Gingerbread & S'mores
‘Tell the bearer not to forget to bring me a fairing, which is some gingerbread, sweetmeat, hunting-nuts and a pocket book.’ Percy Bysshe Shelley, 18th July 1803.
When the Romantic poet Shelly sent this request to his Aunt Kate in Horsham, Sussex (where, incidentally, I lived from my mid teens until my early 30s) the market town was renowned for its gingerbread. By the 1860s there were ten confectionery shops selling this spicy treat in several forms, including ‘toy’ gingerbread, a biscuit stamped out in a variety of shapes.

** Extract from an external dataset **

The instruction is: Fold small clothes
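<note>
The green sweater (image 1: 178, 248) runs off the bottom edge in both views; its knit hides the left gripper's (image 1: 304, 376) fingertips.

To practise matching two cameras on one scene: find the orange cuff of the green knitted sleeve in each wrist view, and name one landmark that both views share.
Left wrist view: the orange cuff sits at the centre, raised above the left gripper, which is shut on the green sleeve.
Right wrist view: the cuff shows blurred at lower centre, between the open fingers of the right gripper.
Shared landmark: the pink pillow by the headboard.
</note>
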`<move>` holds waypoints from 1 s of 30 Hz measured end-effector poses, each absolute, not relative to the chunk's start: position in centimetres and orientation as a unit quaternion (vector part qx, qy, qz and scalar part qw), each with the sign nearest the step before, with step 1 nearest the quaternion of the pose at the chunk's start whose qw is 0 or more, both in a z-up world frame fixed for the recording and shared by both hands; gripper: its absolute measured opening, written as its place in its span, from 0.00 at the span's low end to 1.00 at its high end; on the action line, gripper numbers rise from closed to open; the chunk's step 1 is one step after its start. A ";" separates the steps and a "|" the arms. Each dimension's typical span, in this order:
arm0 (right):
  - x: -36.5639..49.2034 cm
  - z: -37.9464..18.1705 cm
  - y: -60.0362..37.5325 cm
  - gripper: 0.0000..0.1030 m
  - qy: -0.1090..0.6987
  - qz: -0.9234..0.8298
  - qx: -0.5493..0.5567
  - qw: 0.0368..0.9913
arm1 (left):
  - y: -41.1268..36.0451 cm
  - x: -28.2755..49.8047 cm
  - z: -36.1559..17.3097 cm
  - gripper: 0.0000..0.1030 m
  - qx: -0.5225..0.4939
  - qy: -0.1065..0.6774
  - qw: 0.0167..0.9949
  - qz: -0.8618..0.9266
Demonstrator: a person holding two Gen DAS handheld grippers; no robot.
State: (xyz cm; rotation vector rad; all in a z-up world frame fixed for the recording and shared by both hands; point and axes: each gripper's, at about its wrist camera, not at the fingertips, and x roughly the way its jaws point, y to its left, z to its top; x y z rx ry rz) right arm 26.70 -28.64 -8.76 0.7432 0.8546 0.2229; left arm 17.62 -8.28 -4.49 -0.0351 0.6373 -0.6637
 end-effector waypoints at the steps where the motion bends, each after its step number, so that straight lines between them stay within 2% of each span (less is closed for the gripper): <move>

In Saleable Shop Goods (1898) Frederick Vine describes how gingerbread could be pressed into moulds to create different patterns. Often these carved wooden moulds were double sided. One side would include a pattern for a larger, one penny gingerbread while the reverse would host a pattern for a smaller, half penny gingerbread. Horsham Museum has a number of gingerbread moulds on display (on permanent loan from Brighton Museum) including a curious one of a chicken wearing trousers. Sadly, the presence of dedicated gingerbread sellers on Horsham’s shopping streets died in 1917 with the town’s last gingerbread baker, George Lovekin. However, thanks to the efforts of Lesley Ward you can still buy Horsham gingerbread (in slabs rather than moulded) based on a recipe from Penshurst Place, once owned by John Shelley-Sidney, the uncle of the poet Percy Bysshe Shelley (1792-1822).
For more historical information on gingerbread see my book First Catch Your Gingerbread (Prospect Books, 2020) which contains many historical recipes including the hunting-nuts and fairings craved by Shelley.
Sam’s Simple Gingerbread
While I love all of the recipes in my book First Catch Your Gingerbread sometimes you just want a straightforward formula for gingerbread particularly when baking with children. This dough is ideal for making gingerbread men or animals. You can make a slightly lighter mixture by replacing the treacle with honey and the dark brown sugar with light brown sugar.
Ingredients
For a dozen or so gingerbread men (depending on the size of your cutter) or 18 8cm gingerbread biscuits
100g/4oz unsalted butter
2 tbsp treacle
350g/12oz plain flour
1½ tsp ground ginger
½ tsp ground cinnamon
¼ tsp ground nutmeg
Pinch ground cloves
1 tsp baking powder
100g/4oz dark brown sugar
75g/3oz caster sugar
1 egg, beaten
A splash of milk (if required)
A few currants for decoration (optional)
Method
Preheat the oven to 180℃.
Gently heat the butter and treacle until just melted but not too warm. If it does start bubbling leave it for a little while to cool before proceeding with the rest of the recipe.
Sieve the flour, spices and baking powder into a bowl. Stir in the sugars then add the melted butter and treacle followed by the beaten egg. Bring the dough together adding a splash of milk if the mixture seems too dry. You can use the dough right away although I like to leave mine to rest for an hour wrapped in cling film or foil.
When you are ready to make your gingerbread shapes, lightly dust a work surface with flour. Divide the dough in two keeping one half covered. Roll the dough to a thickness of 5mm/¼in then stamp out your chosen shapes using cookie cutters. Repeat this process using the remaining dough. You can gather up the trimmings and roll the dough out again to cut out more shapes.
Place the gingerbread shapes on a greased or lined baking sheet. You can decorate your gingerbread men with currants for eyes and buttons if you like by pressing them gently into the dough figures at this point. Bake for 10-15 minutes until slightly risen and golden. Leave them on the tray for a couple of minutes before transferring to a cooling rack. Once the figures are completely cold you can of course decorate them with icing if you wish.
Gingerbread S’mores
If you use a plain round or square cookie cutter you can turn these into gingerbread s’mores.
Put 200g dark chocolate, 50g unsalted butter and 20ml (4tsp) hot water in a heat proof bowl. Place the bowl over a pan of barely simmering water, ensuring it doesn’t touch the water, to melt the chocolate and butter, stirring frequently until glossy. Remove from the heat and allow to cool and thicken slightly (it needs to be spreadable rather than runny).
Spread the underside of the cooked and cooled gingerbread with the chocolate paste leaving a 5mm boarder around the edge. Place half of the chocolate coated gingerbread on a baking sheet (the bottoms). Top with a marshmallow. Bake in a moderate oven (c. 180℃) for 3-5 minutes or until the marshmallow is gooey (alternatively place under a hot grill for a couple of minutes ensuring they are not too close to the element to prevent the marshmallow from burning). Remove from the oven and top with another gingerbread cookie, chocolate side down to create a gingerbread, chocolate-marshmallow sandwich. Ideally eat warm although they are still delicious cold.